We pass on pain and suffering. We do not want to. But we do. We think that maybe if we can keep covered the stories of violence and discrimination inflicted upon us, then we can save our children, nieces and nephews. We forget that we are products of our experiences, and our hurt will manifest inevitably in our presence. Looking at Eleanor Bennett's survival of sexual violence and Benny's survival of domestic violence, and their mutual ignorance of each other's suffering, gives us a clue that maybe there are safe ways that we can warn and prepare the next generation.

Across all kinds inheritance, there is the consistent thread of our children's right to such inheritance. Everything we teach our children is an inheritance of one form or another. They have a right to be taught. A right we spend a lifetime seeking to fulfill.

The introspection in facing death, and the passing on of inheritances both factor in the definition of ones Identity. The limit of who we become is ultimately denoted by our death. What fills the interim is personal experience and heritage.

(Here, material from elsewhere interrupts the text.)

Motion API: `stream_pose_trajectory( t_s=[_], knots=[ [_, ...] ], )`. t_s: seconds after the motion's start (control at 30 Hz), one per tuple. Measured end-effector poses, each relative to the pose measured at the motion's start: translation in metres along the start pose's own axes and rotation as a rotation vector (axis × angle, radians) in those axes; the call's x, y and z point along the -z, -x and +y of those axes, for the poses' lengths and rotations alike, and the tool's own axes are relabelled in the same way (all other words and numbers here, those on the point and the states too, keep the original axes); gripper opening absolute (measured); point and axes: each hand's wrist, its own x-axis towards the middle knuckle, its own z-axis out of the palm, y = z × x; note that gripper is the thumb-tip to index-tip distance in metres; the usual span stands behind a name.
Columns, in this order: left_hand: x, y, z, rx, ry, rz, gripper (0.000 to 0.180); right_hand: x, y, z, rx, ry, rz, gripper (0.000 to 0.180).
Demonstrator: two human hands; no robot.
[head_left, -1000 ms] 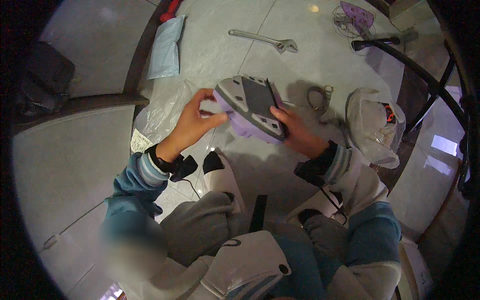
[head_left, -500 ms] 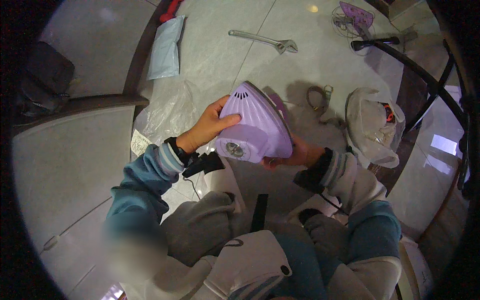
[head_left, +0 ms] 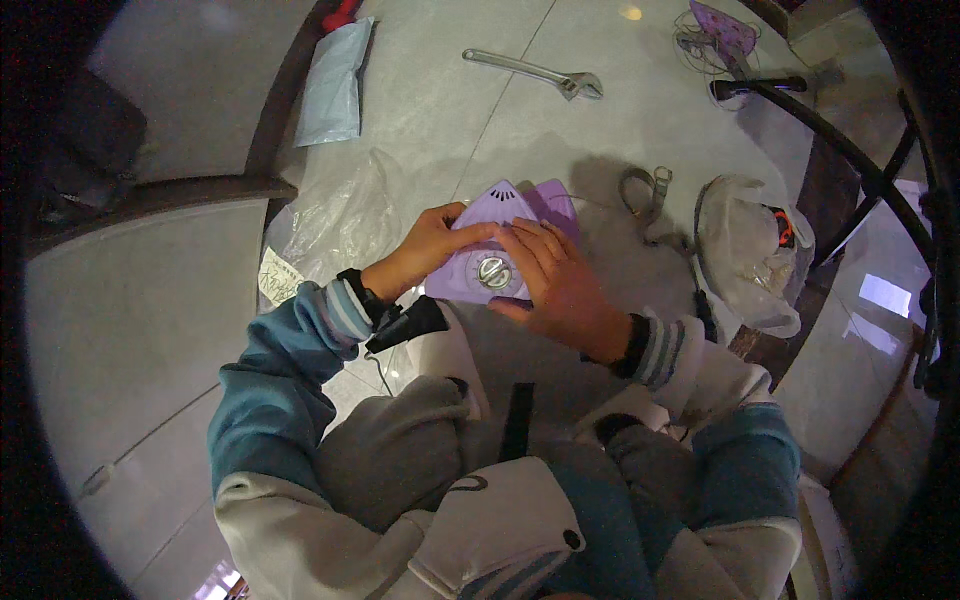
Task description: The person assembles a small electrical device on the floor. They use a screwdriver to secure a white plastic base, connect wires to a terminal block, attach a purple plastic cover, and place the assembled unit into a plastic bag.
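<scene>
In front of me is a light purple, pointed clothes iron body (head_left: 462, 270) with vent slots at its tip and a round silver dial. No handle shows on it. My left hand (head_left: 430, 250) grips its left side, thumb laid across the top and the other fingers partly hidden. My right hand (head_left: 565, 290) is over its right side, fingers on the upper face and thumb by the near edge. Just beyond it shows a darker purple piece (head_left: 557, 203), partly covered by the body and my right hand.
An adjustable wrench (head_left: 535, 72) lies on the tiled floor ahead. To the left are a grey plastic mailer (head_left: 335, 85) and a clear plastic bag (head_left: 340, 215). On the right are a strap loop (head_left: 640, 195), a whitish bag (head_left: 750, 255), a black flashlight (head_left: 757, 88) and a purple corded part (head_left: 722, 28).
The iron body has tipped from a steep tilt to a flatter pose, dial facing up. My right hand has moved from under its right edge onto its upper face.
</scene>
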Motion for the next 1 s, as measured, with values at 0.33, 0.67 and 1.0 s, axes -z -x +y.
stream_pose_trajectory(
  t_s=[0.33, 0.67, 1.0],
  knots=[
    [0.011, 0.009, -0.046, 0.103, -0.124, -0.088, 0.038, -0.034, 0.033, 0.013, -0.069, -0.106, -0.033, 0.063],
    [0.028, 0.001, -0.067, 0.114, -0.217, -0.084, 0.037, -0.046, 0.032, 0.02, -0.029, -0.08, 0.099, 0.061],
    [0.037, -0.028, -0.095, -0.12, -0.471, -0.073, 0.037, -0.076, 0.039, 0.038, -0.128, 0.063, 0.069, 0.061]
  ],
)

The novel explores the influence of both personal experience and heritage in defining identity. We know of Eleanor's complicated identity given the past she uncovers to her children. Even so, we hear her explicitly define herself as her children's mother. She is simultaneously so many things, so many lives in one body. Yet she is unequivocal in her belief that for as long as her children have been in her life, she was only ever their mother. Our roles define us.

Then there is heritage. The question of heritage for any Afro-Caribbean-American family is always a difficult one. We know of our family as far back as we can. However, there is unspoken understanding that it is easier to not search to hard. If we look deep enough into our lineage we will have to face the reality of our ancestors' torture and subjugation. We will have to acknowledge that, on account of violence, some of our ancestors are not ancestors that were welcomed into our lineage. We will come to know that utlimately the trail runs cold. Byron and Benny reflect this understanding in the ease with which they accept their mother's charade of being an orphan. They could not have known better, but their ignorance of their heritage was not altogether weird amongst Black families.

I'll end with this. Though this novel is a fiction, it tells a story of a family I resonate with. It tells a story of courages women who survived against oppression. Of strong men who sacrificed for family. Of a new generation tasting certain privileges for the first time. Of a family navigating the balance of embracing a complicated heritage and defining a new future. Of a family that knows love. Of a family striving to be family--against the odds--for family sake. Of a story with different details but a plot that I live through myself.